If your teenager notices that their parents are being busy doing lots of things and that the actual quality time they spend with their parent is infrequent and interrupted with all the other stuff, they may very well conclude that they have to join the queue for Mum and Dad's attention.

If this is the sad truth with your teenager is it surprising when your teenager comes to prefer to relate to their friends and comes to devalue their parent teenager relationship?

It is a sobering fact that there are too many teenagers who have already ejected their parents from their quality world.

The old adage that "children should be seen but not heard" has gone a stage further to become, "children need not be seen".

Life in today's modern world that too often devalues core values such as responsibility, chastity, fidelity, commitment, self discipline and the like, where the family unity becomes the loser, one questions "where the hell are we headed?"
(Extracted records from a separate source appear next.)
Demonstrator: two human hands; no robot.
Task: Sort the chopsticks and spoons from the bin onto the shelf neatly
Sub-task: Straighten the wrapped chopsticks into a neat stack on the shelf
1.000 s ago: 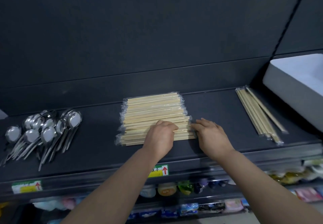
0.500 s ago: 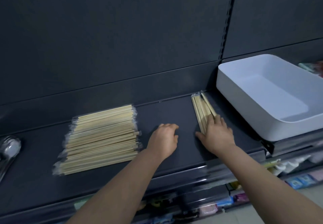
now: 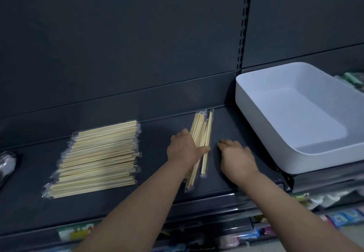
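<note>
Left hand: rests on the loose bunch, thumb stretched across the sticks; whether the bent fingers hook round them, I cannot tell.
Right hand: palm down, fingers spread flat on the shelf, just right of the bunch and not touching it.
Loose bunch: wrapped chopsticks pointing near-to-far, ends uneven, one pair slipped out to the right.
Big stack: wrapped chopsticks lying left-to-right, well left of the hands, already squared.
Spoons: only a glimpse at the far left edge.
Bin: white, on the right and farther back, looks emptied.
Step in hand: probably gathering the last bunch. Close both hands on its sides, tap the ends level, turn it to match the stack, then lay it on without skewing the rows.
</note>
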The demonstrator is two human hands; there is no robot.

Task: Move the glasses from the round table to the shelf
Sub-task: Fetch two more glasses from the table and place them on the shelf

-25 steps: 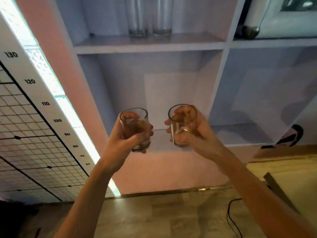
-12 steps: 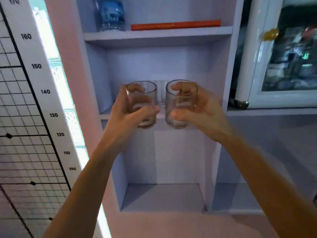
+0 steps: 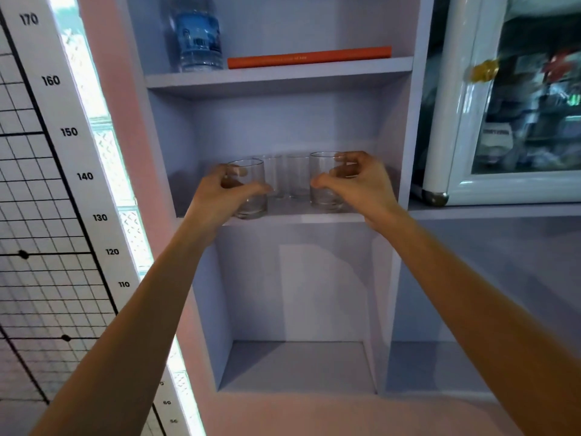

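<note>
Glasses: two tumblers, left glass and right glass, upright on shelf
Left hand: grasping left glass
Right hand: grasping right glass
Behind: two more glasses

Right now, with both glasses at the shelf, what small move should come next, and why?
Probably open both hands and draw them back. The left glass and right glass appear to sit on the shelf, while the left hand and right hand grip them.
</note>
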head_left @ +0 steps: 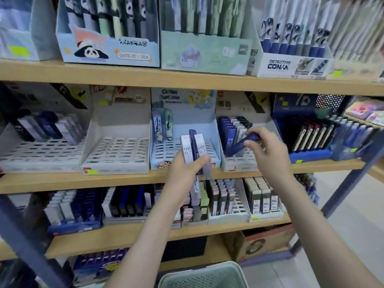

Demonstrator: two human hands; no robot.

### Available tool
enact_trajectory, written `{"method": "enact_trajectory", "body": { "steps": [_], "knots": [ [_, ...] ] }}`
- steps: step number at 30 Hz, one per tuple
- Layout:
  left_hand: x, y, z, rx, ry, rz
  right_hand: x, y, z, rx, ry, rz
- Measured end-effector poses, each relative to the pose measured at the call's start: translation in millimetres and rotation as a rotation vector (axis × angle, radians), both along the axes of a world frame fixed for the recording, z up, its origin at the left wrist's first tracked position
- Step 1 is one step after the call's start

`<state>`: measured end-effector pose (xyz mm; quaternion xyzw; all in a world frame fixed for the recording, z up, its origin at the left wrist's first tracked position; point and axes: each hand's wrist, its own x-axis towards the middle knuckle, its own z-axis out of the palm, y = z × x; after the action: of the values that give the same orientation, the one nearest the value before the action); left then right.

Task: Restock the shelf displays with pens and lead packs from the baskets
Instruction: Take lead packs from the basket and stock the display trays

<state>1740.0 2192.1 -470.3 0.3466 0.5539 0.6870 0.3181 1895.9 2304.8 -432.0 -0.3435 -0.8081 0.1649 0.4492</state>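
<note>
- My left hand (187, 169) is clamped on a fanned bunch of lead packs (200, 146), fingers curled round their lower halves and thumb across the front. Two pale packs marked HB 07 flank a dark blue one, all held upright before the middle shelf (124, 180).
- My right hand (264, 151) pinches the upper end of a single blue pack (246, 140) between thumb and fingertips. The pack tilts to the left, its lower end down at the slotted bed of a white display tray (239, 164) on the middle shelf. Whether it sits in a slot I cannot tell.
- At the far end of that tray stands a row of stocked packs (229, 132), blue on the left, pale and black to the right.
- Just left of it, behind my left hand, a light blue cartoon tray (215, 142) holds a few packs at its far left corner.
- A pale green basket (205, 274) sits near, at the bottom edge, between my forearms.
- On the top shelf, a panda pen box (108, 48) stands to the left and a Detective Conan box (291, 66) to the right.
</note>
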Motion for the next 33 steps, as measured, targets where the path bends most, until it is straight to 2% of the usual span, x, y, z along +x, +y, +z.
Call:
{"method": "enact_trajectory", "body": {
  "steps": [6,9,19,23,26,33],
  "knots": [
    [11,11,5,0.04,-0.136,-0.079,0,8,7,0.013,-0.06,0.037],
    [14,11,5,0.014,-0.136,-0.113,-3,9,12,-0.065,-0.051,0.056],
    [10,3,9,0.008,-0.172,-0.134,-4,24,22,-0.082,-0.068,0.078],
    [11,2,9,0.011,-0.154,-0.131,-10,23,18,0.028,-0.115,0.094],
    [11,2,8,0.016,-0.134,-0.127,-19,26,12,0.182,-0.227,0.005],
    [11,3,6,0.051,-0.123,-0.177,-23,28,0,0.204,-0.267,-0.046]
  ]
}}
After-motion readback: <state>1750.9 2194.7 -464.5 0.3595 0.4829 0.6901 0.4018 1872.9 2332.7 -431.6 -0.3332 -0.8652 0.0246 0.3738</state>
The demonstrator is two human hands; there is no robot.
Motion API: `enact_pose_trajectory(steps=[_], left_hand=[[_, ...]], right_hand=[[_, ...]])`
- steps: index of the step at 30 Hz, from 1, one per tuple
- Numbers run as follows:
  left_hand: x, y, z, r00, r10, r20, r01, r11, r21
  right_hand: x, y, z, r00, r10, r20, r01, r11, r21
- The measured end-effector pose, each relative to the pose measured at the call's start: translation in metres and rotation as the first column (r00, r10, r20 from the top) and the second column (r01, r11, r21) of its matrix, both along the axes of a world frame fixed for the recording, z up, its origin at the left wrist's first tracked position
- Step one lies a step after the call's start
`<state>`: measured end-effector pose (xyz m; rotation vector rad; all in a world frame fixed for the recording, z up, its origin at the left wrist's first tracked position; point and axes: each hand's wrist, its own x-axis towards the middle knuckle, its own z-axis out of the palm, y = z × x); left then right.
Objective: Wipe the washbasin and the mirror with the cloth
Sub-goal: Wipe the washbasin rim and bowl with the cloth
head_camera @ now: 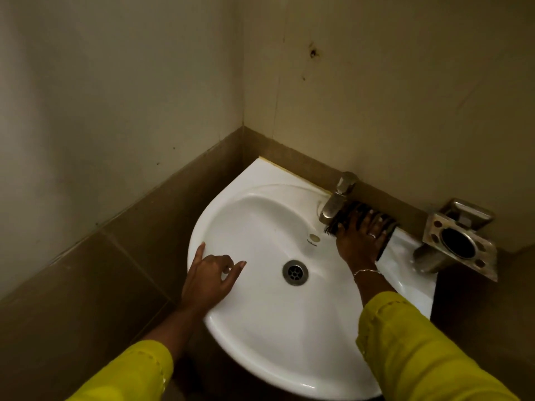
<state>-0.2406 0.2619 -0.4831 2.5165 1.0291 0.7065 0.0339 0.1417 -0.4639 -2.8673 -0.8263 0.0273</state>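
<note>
A white corner washbasin (260,328) fills the middle of the view, with a metal drain (295,272) in its bowl. My right hand (359,238) lies flat with spread fingers on a dark cloth (385,243), pressing it onto the basin's back ledge just right of the steel tap (337,199). My left hand (211,273) rests on the basin's left rim, its fingers loosely bent and holding nothing. No mirror is in view.
A steel soap dish and tumbler holder (460,241) is fixed to the wall right of the basin, close to my right hand. Brown tiled walls (130,241) meet in a corner behind the basin, with pale wall above.
</note>
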Motion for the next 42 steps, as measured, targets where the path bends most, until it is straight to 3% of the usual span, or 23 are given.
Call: enact_pose_trajectory(steps=[7,12,15,18,26,36,40,42], left_hand=[[-0.001,-0.001,0.000,0.994,0.032,0.101,-0.029,0.999,-0.029],[-0.002,-0.002,0.003,0.988,0.052,0.144,-0.051,0.999,-0.008],[-0.002,-0.004,0.008,0.989,0.075,0.129,-0.069,0.996,-0.048],[-0.003,-0.004,0.010,0.985,0.093,0.143,-0.085,0.994,-0.062],[-0.004,-0.004,0.013,0.979,0.119,0.165,-0.101,0.988,-0.115],[-0.005,-0.005,0.016,0.954,0.177,0.243,-0.134,0.974,-0.184],[-0.005,-0.005,0.016,0.945,0.205,0.256,-0.148,0.963,-0.226],[-0.005,-0.006,0.017,0.939,0.204,0.275,-0.143,0.963,-0.228]], right_hand=[[-0.011,-0.008,-0.009,0.995,0.099,0.020,-0.097,0.994,-0.057],[-0.021,-0.018,-0.019,0.940,0.218,0.262,-0.207,0.976,-0.069],[-0.035,-0.019,-0.025,0.869,0.290,0.400,-0.318,0.948,0.004],[-0.047,-0.008,-0.019,0.838,0.341,0.426,-0.371,0.929,-0.014],[-0.046,0.038,-0.010,0.907,0.389,0.163,-0.351,0.910,-0.220],[-0.028,0.087,-0.002,0.898,0.431,0.082,-0.412,0.893,-0.182],[-0.025,0.105,-0.003,0.894,0.442,0.074,-0.435,0.895,-0.096],[-0.027,0.111,-0.007,0.905,0.424,0.046,-0.415,0.900,-0.135]])
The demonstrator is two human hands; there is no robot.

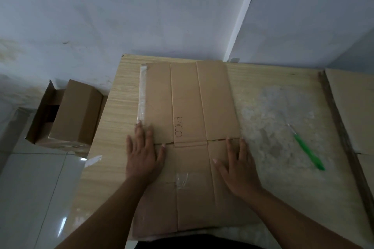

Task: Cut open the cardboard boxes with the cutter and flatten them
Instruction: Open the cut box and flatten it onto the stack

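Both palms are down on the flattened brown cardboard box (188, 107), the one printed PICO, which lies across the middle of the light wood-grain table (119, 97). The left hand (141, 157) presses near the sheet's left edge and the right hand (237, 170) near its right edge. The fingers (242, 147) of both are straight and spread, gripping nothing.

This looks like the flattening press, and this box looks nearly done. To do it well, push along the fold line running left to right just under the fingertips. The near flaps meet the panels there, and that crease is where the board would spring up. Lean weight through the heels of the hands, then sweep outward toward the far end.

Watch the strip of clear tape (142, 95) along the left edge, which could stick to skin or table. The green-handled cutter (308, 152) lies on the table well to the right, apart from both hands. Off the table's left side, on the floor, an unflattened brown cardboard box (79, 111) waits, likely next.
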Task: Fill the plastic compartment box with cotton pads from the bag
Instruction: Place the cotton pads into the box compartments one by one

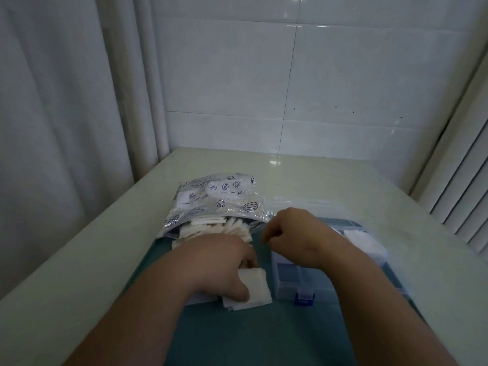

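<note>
A printed zip bag (219,199) lies open toward me, with several square white cotton pads (211,228) spilling from its mouth. My left hand (219,265) rests just in front of the bag, shut on a small stack of cotton pads (253,289) pressed onto the teal mat. My right hand (293,233) hovers between the bag's mouth and the clear plastic compartment box (295,283), fingers curled; whether it pinches the bag's edge is unclear. The box lies open at the right, with white pads in its far right compartment (364,241); my right forearm hides its middle.
The teal mat (237,336) covers the near part of a pale table (330,180). A blue latch (304,298) sits on the box's front edge. A curtain hangs at the left, a tiled wall stands behind, and window slats are at the right.
</note>
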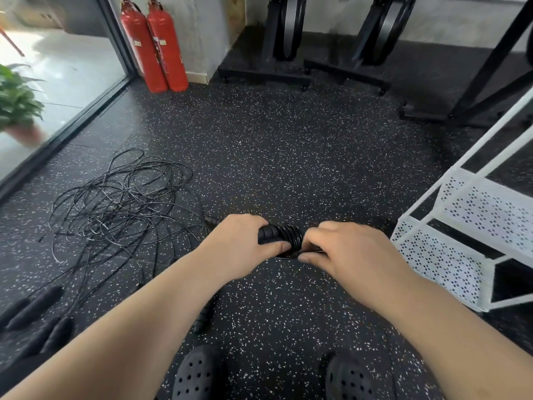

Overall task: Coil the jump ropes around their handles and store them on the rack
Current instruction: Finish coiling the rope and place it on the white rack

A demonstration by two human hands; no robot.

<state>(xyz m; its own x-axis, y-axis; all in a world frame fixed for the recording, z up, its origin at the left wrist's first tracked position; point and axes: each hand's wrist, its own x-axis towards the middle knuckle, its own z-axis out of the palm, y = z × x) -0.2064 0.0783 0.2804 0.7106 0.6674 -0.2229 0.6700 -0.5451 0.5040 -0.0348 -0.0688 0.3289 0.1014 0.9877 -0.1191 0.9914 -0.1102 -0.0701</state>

To get to the point. If you currently are the parent of a teenager who has already ejected you from their quality world or they are on the verge of doing so, and your parent teenager relationship sucks, and it bothers you, here is what YOU need to do, starting today.

Position yourself in your family so that you can no longer hide behind a job, the need to upgrade your home, or visit exotic destinations on the planet, or the need to prepare the money for your teenagers university education. What this means is that in the name of salvaging your parent teenager relationship and therefore giving your teenager the priority that they deserve, change your life.

This might mean taking a pay cut. Quitting your second job. Living in a poorer house. Going camping on your vacations rather than overseas. Doing with one car. Whatever it takes to show your teenager that you are making a choice to be there for him or her. In so doing you are saying that the parent teenager relationship is more important than all the other stuff.

Next become a passionate student of parenting. Don't just rely on how you were raised to know how to be the best parent. Read books, take courses, talk to parents that seem to have have their parenting act together. Again whatever it takes. Above all, tell your teenager, through your actions, that you treasure your parent teenager relationship and that the most important things in life are not things.